Montréal fête le croissant

Au fil du temps, le croissant est un peu devenu la marque de commerce des cafés parisiens.
Photo: Agence France-Presse (photo) Charly Triballeau Au fil du temps, le croissant est un peu devenu la marque de commerce des cafés parisiens.

Ils sont une quinzaine d’artistes à miser sur le « bon croissant », une pâtisserie étroitement liée dans notre esprit au petit-déjeuner à la française, mais qui rappelle aussi le savoir-faire des boulangers et pâtissiers viennois que l’on retrouve à Montréal.


Deux versions s’opposent sur l’origine du croissant. La première raconte que des pâtissiers viennois ont voulu, en 1683, souligner la fin de l’occupation de la ville par les troupes ottomanes en confectionnant une pâtisserie ayant la forme de la petite corne représentée sur le drapeau ottoman.


L’autre version, qui semble plus réaliste, met également en scène la ville de Vienne… Un cafetier viennois aurait récupéré un sac de café abandonné par les Turcs au moment de leur fuite et aurait décidé, avec son pâtissier, de créer une pâtisserie à partir de pâte levée feuilletée ayant la forme du croissant représenté sur le drapeau turc, pour la servir avec le café. Le mot « viennoiserie » daterait de cette époque.

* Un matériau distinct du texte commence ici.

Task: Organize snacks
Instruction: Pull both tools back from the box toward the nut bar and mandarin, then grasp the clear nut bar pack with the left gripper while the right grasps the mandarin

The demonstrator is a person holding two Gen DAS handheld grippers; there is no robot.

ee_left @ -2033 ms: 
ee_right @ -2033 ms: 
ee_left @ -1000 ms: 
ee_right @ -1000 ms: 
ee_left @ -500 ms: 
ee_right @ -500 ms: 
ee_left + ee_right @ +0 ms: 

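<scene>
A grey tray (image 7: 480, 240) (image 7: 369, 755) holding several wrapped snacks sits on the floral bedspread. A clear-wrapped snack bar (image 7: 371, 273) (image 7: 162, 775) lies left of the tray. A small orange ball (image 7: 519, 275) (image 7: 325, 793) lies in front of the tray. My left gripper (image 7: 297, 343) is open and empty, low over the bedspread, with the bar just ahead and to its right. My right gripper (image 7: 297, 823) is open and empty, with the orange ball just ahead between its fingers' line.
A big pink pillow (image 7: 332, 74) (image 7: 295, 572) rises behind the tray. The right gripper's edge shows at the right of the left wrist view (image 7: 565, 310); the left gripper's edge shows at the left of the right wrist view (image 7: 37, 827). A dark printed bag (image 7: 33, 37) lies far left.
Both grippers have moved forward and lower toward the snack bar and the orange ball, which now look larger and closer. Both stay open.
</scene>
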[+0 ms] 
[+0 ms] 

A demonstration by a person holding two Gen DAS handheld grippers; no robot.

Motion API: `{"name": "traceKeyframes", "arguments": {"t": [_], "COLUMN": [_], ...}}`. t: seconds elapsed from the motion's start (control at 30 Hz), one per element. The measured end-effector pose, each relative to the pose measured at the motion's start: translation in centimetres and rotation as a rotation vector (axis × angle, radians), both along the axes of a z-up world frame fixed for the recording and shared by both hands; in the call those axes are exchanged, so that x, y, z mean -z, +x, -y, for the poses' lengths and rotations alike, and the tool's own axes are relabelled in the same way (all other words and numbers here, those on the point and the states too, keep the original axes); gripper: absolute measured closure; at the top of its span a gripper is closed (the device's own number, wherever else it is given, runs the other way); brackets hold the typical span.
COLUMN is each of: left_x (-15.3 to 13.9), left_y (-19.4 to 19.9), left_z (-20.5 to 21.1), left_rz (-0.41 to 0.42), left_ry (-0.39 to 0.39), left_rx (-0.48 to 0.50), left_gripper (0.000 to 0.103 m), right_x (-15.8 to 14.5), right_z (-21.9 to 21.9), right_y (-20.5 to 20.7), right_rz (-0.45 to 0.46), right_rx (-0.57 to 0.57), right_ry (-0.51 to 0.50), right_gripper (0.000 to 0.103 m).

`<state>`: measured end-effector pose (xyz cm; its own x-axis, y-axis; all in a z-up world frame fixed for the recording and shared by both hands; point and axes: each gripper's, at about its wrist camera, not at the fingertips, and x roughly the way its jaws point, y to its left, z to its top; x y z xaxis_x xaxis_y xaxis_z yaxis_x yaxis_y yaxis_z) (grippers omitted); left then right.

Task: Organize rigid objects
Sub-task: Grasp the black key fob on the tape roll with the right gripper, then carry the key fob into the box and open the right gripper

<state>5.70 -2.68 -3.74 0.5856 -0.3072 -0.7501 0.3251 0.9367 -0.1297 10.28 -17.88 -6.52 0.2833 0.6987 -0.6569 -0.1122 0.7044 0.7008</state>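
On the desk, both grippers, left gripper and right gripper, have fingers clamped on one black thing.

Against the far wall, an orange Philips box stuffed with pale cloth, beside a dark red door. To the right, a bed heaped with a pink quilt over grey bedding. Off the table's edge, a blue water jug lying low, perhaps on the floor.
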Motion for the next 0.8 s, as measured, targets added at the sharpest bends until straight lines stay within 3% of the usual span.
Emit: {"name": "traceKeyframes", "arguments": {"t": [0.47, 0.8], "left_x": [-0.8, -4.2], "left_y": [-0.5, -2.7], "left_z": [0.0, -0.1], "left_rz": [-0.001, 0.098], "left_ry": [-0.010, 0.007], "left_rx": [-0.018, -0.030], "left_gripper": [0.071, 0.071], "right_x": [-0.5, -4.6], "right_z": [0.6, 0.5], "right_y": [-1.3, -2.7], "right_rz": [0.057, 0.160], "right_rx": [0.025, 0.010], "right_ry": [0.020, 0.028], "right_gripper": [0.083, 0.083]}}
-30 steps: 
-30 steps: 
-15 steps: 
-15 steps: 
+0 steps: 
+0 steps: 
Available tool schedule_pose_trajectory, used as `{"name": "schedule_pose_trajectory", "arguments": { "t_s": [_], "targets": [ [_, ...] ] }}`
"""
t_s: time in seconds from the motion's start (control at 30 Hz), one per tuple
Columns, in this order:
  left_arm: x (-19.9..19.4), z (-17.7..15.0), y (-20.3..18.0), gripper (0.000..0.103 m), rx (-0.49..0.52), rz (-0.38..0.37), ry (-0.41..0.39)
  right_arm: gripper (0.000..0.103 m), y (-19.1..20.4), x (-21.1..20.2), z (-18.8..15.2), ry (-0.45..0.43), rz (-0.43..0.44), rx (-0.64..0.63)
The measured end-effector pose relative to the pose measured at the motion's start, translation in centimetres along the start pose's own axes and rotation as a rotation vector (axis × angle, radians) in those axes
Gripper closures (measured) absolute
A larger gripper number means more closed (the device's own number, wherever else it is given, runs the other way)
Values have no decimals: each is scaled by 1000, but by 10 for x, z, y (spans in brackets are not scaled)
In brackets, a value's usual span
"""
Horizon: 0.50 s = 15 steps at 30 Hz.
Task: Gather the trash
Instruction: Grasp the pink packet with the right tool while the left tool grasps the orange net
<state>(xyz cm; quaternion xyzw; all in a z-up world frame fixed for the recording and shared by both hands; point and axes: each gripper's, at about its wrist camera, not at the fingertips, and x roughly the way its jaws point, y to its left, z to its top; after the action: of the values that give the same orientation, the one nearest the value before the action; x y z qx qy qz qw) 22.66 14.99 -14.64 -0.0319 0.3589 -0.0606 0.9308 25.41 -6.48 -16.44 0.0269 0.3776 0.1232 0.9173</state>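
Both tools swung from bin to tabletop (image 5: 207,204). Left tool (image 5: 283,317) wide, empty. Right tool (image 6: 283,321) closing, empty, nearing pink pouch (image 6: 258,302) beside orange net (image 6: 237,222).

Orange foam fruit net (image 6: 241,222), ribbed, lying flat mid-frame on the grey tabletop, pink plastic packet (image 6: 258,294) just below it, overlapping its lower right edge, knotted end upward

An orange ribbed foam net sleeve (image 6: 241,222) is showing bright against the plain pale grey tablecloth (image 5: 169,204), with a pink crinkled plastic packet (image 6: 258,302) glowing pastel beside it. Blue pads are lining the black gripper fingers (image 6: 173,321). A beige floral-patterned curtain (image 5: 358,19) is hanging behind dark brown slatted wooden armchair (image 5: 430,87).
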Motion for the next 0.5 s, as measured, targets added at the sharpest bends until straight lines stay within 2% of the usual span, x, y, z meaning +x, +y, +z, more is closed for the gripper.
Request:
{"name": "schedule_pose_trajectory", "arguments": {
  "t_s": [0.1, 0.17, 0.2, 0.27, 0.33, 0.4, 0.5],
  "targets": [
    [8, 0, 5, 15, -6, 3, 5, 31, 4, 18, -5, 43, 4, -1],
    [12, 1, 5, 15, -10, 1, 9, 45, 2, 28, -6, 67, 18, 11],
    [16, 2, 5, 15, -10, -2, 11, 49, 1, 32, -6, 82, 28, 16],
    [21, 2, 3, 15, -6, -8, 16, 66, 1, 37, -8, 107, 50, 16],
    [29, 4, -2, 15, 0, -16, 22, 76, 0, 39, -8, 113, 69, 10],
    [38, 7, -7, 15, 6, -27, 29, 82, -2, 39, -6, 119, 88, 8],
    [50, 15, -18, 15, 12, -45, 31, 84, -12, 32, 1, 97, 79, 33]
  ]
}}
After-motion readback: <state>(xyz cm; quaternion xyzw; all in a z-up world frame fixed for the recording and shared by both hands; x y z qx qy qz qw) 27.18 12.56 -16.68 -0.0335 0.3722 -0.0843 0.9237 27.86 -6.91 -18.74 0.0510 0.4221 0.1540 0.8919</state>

C’est à Marie-Antoinette d’Autriche, originaire de Vienne, que l’on attribue la popularisation du croissant. Par contre, on retrouve dès 1549, dans l’Inventaire culinaire du patrimoine français, des traces de pâtisseries en forme de croissants, servies lors d’un grand banquet à Paris pour souligner les accords entre François Ier et Soliman le Magnifique.


Au fil du temps, le croissant est un peu devenu la marque de commerce des cafés parisiens, puis s’est propagé un peu partout en France et dans le monde. Pendant longtemps, c’étaient les boulangers qui fabriquaient les meilleurs croissants. Désormais, ils sont aussi la signature des bons pâtissiers, pour qui un bon petit-déjeuner commence avec un croissant riche en beurre, bien feuilleté et d’une légèreté exemplaire.

 

Les croissants de la métropole


Le pâtissier Franck Dury-Pavet, de Fous desserts, a décidé de créer un événement à Montréal pour mettre en valeur ce produit : la Fête du croissant. Sa pâtisserie renommée de la rue Laurier est considérée par plusieurs comme celle qui fabrique le « meilleur croissant de Montréal ».


À la différence de ses collègues, il utilise un beurre canadien qu’il achète d’un producteur artisan. « Il faut un beurre plus sec, mais non cassant, pour que le feuilleté du croissant soit à son meilleur, dit M. Dury-Pavet. Pour cela, on doit faire affaire avec des artisans comme nous, capables de nous fournir en quantité, ce qui n’est pas chose facile. »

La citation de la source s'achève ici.